Methodology - Introduction Edit
In order to ensure this project collects relevant and useful data, it is necessary to ensure the methodology of gathering the data isn't susceptible to accusations of being skewed.
One way of doing this is to show exactly what the sources of the data we are analyzing are, and where that data originates.
To that purpose, I believe the process initiated below, where participating sites are posting their names and a link to their data is a good one.
If it is impossible for participating sites to post links to their statistics, then sites which are using alternative methods of data delivery should still post a link to their site.
In addition, if it is possible to loosely categorize the participating website into categories (these are suggestions) such as Commercial, Non-commercial, Blog, Web Forum and so on, it will ensure the visible integrity of the data. If this is done, then examiners of the final results of the data will be able to see that the data has been gathered from across a variety of sites across the internet. This is more important than you might think. If there is a chance this data could be accused of being skewed, it will invalidate the purpose of the research.
Proposed Methodology Edit
This project aims to collect a very simple statistic which is based on a very simple question.
What browsers are being used to access sites on the internet?
To ensure unbiased data, the proposal is to ask as many webmasters and administrators to contribute data relating to USER_AGENT visits to their sites as possible.
A script has been submitted which will collect the user_agent data of each browser to access a page in which the script has been integrated.
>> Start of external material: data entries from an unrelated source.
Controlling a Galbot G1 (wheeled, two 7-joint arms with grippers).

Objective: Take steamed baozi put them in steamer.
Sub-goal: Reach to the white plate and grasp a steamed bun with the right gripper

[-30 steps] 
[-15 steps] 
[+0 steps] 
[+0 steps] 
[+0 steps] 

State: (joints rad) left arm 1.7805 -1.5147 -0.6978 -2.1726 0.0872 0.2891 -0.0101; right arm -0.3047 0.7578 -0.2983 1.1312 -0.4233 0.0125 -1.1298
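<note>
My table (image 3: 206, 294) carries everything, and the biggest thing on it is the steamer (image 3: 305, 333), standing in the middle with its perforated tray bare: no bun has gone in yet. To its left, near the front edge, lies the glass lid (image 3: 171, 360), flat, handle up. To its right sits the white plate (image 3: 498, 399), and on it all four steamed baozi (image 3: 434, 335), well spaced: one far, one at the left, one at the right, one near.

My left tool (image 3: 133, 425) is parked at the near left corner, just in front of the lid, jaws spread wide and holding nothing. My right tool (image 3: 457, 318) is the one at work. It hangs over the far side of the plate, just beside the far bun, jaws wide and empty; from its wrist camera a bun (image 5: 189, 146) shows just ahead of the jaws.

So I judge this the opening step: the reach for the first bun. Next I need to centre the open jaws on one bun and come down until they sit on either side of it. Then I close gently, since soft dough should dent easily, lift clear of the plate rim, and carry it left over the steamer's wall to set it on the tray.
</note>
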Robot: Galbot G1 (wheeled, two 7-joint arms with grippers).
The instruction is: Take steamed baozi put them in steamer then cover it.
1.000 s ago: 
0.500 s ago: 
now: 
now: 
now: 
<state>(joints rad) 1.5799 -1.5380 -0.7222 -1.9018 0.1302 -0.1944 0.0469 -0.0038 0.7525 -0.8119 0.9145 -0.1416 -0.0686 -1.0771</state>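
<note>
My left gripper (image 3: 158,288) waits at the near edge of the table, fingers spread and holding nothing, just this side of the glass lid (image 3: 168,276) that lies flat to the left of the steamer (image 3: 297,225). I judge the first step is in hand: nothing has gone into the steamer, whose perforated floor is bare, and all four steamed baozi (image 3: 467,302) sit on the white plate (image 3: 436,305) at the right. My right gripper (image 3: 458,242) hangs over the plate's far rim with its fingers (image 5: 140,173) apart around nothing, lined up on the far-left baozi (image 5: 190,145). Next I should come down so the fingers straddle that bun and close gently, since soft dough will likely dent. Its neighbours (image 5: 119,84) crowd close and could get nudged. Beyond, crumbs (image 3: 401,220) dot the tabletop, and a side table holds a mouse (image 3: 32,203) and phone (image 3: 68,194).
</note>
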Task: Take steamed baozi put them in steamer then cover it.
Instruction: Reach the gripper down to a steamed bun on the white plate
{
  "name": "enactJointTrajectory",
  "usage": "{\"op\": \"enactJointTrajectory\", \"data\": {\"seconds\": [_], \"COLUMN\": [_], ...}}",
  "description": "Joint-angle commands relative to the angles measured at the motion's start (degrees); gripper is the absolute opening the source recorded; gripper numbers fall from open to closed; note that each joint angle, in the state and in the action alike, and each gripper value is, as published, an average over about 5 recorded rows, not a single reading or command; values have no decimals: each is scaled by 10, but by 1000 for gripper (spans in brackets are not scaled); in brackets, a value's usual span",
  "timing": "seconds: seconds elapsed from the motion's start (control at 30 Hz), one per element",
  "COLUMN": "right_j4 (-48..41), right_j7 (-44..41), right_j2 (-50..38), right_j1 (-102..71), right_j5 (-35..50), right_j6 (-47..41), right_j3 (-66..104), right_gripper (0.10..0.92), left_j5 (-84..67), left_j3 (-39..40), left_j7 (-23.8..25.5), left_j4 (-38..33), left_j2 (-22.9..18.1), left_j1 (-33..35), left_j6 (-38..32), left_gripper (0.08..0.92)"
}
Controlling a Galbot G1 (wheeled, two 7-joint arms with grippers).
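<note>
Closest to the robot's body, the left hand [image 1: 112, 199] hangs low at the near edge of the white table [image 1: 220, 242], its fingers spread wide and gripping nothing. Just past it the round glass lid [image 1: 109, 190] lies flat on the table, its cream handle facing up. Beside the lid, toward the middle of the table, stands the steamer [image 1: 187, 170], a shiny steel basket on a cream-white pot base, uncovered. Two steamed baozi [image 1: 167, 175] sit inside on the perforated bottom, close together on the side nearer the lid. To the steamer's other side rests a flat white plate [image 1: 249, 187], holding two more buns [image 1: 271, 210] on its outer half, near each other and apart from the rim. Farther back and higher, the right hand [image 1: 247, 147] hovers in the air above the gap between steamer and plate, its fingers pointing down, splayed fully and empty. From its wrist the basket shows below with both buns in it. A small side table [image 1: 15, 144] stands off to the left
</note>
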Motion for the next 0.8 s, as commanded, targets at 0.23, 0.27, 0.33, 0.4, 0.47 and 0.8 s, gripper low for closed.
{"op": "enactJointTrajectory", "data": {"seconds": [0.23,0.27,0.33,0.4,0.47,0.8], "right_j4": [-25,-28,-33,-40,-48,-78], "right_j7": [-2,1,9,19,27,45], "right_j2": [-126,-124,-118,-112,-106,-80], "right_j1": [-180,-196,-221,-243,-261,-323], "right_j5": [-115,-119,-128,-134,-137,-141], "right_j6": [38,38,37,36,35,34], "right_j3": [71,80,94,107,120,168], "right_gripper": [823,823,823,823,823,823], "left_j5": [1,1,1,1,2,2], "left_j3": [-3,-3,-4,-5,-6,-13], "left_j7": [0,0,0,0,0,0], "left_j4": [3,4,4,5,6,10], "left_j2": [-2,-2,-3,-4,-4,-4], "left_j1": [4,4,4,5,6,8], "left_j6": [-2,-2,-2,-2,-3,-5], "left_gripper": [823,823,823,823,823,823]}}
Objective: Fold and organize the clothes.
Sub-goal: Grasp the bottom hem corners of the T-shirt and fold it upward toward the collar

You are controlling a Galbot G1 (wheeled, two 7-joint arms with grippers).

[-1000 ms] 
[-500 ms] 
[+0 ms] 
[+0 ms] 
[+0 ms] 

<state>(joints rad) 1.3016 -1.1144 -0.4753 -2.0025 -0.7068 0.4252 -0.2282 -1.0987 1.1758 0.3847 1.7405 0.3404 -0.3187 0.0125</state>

This script will then enter the user_agent and referring site into a database for analysis.
This data will then be analyzed and presented in a simple percentage format which will be available under the GNU General Public Licence (if appropriate - please comment), with the added proviso that the organization which facilitated the data collection and analysis be named as the source of the end data.
The sources of raw data will be credited with their contribution in an appropriate place within the project.
How to help Edit
Simple! Please add a stats url below with the site name in a format like so:
* [http://www.site.com/stats/browsers Site Name]
We'd prefer if you give us a direct link to the page that explains browser statistics for the site, but if this is impossible we can take a normal stats page. If the site doesn't have browser stats but does have others, perhaps you could write to the owner of the site and ask kindly if this information could be made available?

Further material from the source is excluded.